Fiquei imóvel a olhar para o quadro, o quadro de que Van Gogh disse ter sido o mais feio que pintou. Não sei quanto tempo estive ali dentro, do quadro, com as lâmpadas esborratadas de amarelo-torrado, a mesa de snooker mal dimensionada, os corpos sem vida por ali sentados. O vermelho que ali reina. Não sei quanto tempo estive ali dentro até um olhar observador, persistente, me fazer desviar do quadro. Cabelo negro, curto, roupa sóbria, um olhar profundo que me fez sentir nua. Voltei a olhar para o quadro, acercaste-te de mim. Partilhaste comigo o amor que se tem àquele quadro, à angústia da noite.

Devemos ter corrido todos os canais de Amesterdão, era de madrugada quando parámos. Convidaste-me para tomar o pequeno-almoço na tua house boat. Querias mostrar como a mesa no deck baloiça com a pequena ondulação da água, mas nada em cima dela cai ou parte. É magia, dizias. Agradeci uma e outra vez, mas não podia ficar. Argumentaste que já tinhas companhia para dormir, o teu grande amor esperava-te, eu tinha sorte em ficar no sofá.

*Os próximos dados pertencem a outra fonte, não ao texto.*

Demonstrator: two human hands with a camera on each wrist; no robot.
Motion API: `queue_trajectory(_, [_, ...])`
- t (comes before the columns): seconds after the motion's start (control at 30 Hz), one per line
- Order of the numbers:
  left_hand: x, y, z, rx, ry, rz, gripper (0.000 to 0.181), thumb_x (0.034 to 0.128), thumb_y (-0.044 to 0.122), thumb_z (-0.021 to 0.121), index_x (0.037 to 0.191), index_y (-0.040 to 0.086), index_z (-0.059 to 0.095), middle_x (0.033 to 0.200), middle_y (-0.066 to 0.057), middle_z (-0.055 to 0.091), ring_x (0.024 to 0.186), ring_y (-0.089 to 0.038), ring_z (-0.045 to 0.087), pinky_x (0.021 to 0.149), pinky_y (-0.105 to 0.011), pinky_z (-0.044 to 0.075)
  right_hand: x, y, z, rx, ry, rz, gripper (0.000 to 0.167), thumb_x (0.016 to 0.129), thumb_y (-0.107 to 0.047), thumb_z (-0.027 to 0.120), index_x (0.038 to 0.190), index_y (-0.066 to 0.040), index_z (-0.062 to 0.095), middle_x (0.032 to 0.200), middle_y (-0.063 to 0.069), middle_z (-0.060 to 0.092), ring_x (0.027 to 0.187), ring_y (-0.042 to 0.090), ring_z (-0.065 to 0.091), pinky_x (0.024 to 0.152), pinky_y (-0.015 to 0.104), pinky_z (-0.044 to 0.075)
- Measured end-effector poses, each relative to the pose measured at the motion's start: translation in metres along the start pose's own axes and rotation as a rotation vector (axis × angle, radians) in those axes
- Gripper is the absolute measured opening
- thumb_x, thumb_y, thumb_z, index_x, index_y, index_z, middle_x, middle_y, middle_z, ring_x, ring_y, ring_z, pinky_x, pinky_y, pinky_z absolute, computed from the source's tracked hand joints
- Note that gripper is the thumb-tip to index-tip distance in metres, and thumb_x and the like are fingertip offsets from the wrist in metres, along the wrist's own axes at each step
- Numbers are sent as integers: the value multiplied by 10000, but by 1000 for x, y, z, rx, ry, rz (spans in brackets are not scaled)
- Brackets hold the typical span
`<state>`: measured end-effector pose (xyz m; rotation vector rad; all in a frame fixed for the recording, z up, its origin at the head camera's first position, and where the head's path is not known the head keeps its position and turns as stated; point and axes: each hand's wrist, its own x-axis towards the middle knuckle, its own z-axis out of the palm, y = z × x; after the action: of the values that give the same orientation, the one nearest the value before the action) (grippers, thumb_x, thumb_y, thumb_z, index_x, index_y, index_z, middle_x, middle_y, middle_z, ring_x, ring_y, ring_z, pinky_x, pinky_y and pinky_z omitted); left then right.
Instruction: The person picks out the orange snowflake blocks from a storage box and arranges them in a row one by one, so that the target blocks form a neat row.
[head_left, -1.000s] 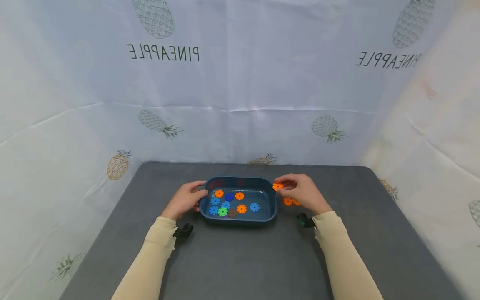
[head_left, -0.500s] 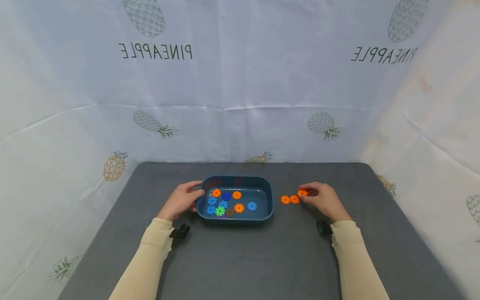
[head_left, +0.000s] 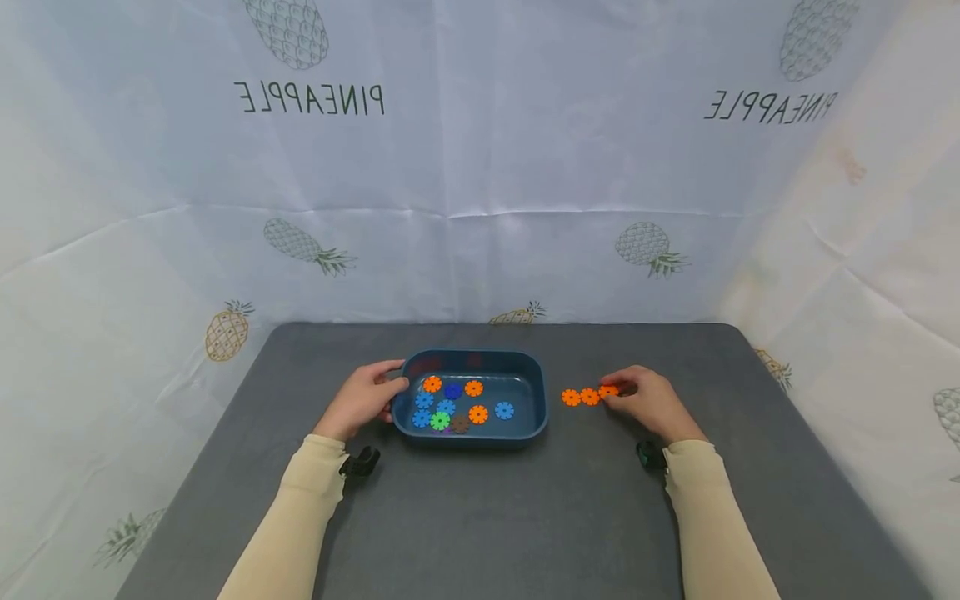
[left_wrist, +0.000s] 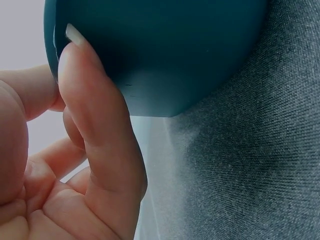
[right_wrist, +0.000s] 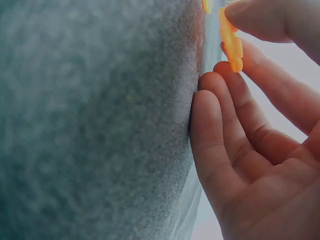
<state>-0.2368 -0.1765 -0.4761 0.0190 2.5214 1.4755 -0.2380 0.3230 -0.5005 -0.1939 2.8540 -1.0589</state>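
Note:
My left hand [head_left: 363, 400] grips the left end of a dark blue tray [head_left: 525, 432], thumb over the rim; in the left wrist view the fingers clasp the tray wall [left_wrist: 200, 50]. Right of the tray, my right hand [head_left: 651, 403] pinches an orange flower disc [head_left: 608, 390] at the end of a row with two other orange discs [head_left: 571, 397] [head_left: 590, 397]. The right wrist view shows that disc [right_wrist: 232, 42] tilted on edge between thumb and fingers, other fingertips touching the table.
Several discs lie in the tray: orange [head_left: 478, 414], light blue [head_left: 505, 410], dark blue [head_left: 453, 391], green [head_left: 440, 421] and brown [head_left: 460, 424]. A grey table [head_left: 480, 517] lies beneath, with a pineapple-print cloth [head_left: 480, 275] behind it.
My right hand has moved right from the tray's right rim with an orange disc, then lowered it beside the other two. My left hand keeps its hold on the tray.

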Motion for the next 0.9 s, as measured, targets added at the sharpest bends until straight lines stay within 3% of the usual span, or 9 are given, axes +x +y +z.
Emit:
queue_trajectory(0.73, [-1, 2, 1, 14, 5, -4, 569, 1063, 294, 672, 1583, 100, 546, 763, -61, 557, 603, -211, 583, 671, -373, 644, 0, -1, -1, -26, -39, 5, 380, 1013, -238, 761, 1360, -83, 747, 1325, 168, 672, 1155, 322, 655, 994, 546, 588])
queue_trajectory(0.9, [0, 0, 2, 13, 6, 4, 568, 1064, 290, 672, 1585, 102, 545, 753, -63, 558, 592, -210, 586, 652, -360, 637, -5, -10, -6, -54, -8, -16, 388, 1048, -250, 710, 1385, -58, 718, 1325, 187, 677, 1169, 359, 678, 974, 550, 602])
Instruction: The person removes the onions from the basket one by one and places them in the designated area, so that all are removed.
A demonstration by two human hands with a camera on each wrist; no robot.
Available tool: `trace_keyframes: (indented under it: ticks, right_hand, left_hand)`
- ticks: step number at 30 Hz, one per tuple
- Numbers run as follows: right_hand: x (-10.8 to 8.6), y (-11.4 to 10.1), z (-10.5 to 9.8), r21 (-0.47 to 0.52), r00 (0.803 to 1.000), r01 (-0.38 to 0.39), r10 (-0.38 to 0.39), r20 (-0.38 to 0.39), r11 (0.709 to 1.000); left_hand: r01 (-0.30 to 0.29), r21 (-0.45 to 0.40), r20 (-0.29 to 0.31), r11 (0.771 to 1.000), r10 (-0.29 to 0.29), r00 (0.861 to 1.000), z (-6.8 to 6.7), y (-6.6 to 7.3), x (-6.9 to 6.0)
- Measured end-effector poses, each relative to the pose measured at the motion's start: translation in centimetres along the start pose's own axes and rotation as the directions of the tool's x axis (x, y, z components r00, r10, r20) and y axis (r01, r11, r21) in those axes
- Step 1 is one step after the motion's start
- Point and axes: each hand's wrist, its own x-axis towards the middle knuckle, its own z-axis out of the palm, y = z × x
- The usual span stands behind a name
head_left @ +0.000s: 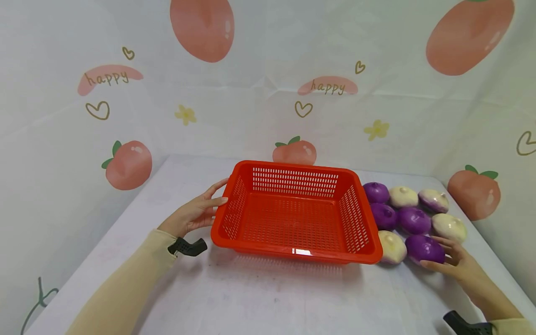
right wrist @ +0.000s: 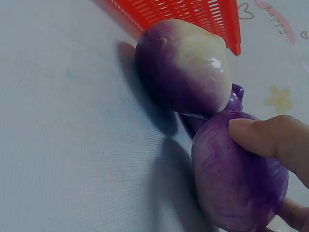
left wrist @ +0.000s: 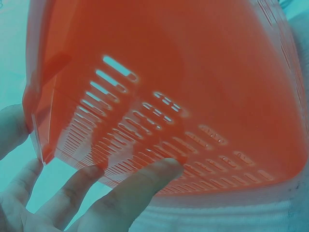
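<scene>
A red slotted plastic basket [head_left: 295, 255] stands on the white table, with nothing inside it. At its left end my left hand [head_left: 193, 215] holds the rim; in the left wrist view the fingers [left wrist: 145, 186] lie against the slotted outer wall. To the right of the basket my right hand [head_left: 458, 265] grips a glossy purple turnip [head_left: 424, 249], thumb on one side and fingers on the other. The right wrist view shows this turnip [right wrist: 236, 179] close beside a purple-and-white turnip [right wrist: 186, 67]. The turnip's far side is hidden there.
Several more turnips, purple ones [head_left: 413, 220] and cream ones [head_left: 449, 227], sit in close rows along the basket's right side. One cream turnip [head_left: 391, 247] is beside the basket's front right corner. A printed white cloth [head_left: 251, 116] hangs behind the table.
</scene>
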Motion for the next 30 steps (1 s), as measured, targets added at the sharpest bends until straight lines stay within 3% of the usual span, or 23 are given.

De tanto rir consenti, tomámos um pequeno-almoço ondulante, deste-me uma manta fofa para me deitar. Nery, o teu grande amor, um podengo preto, meio salsicha, há muito que te esperava no quarto. Ao final do dia meti-me com vocês na cama, o Nery saiu. Juntos éramos bombásticos, eras o grande amor da minha vida, o melhor amante.

Mudei-me para Amesterdão, mudámo-nos para uma house boat maior, adoptámos a Lady. A cadela, preta também, o Nery, nós… nós éramos todos absolutamente felizes. Até àquele jantar.

Fomos a casa de amigos e conhecemos o Anthony, artista plástico, giraço, culto, com um humor que me fez soltar gargalhadas a noite toda. Nunca te aproximaste de nós, não reparei na altura.

Já em casa, perguntaste tudo e mais alguma coisa sobre ele. Primeiro achei piada, depois assustei-me. Respondi a tudo o que sabia, mas foi nas perguntas para as quais não tive resposta que elevaste a voz, aproximaste-me de mim, chegaste a dar-me um encontrão e depois fez-se negro.

Acordei contigo a pôr-me compressas no olho inchado, já era dia. Pediste desculpas mil vezes, andavas stressado com o trabalho, foste um idiota que teve ciúmes de outro idiota à conversa com a mulher mais poderosa do mundo. Desculpa, desculpa, não volta a acontecer.

Fui em silêncio para a casa de banho, olhei o meu rosto, chorei, o meu íntimo disse para fugir, mas eu amava-te, foi só aquela vez. Fiquei, melhorei, viemo-nos o fim- de- semana inteiro.

Na 2ª feira saí para trabalhar, mas apanhei antes um táxi para o aeroporto. Fugi de ti, nunca mais me viste.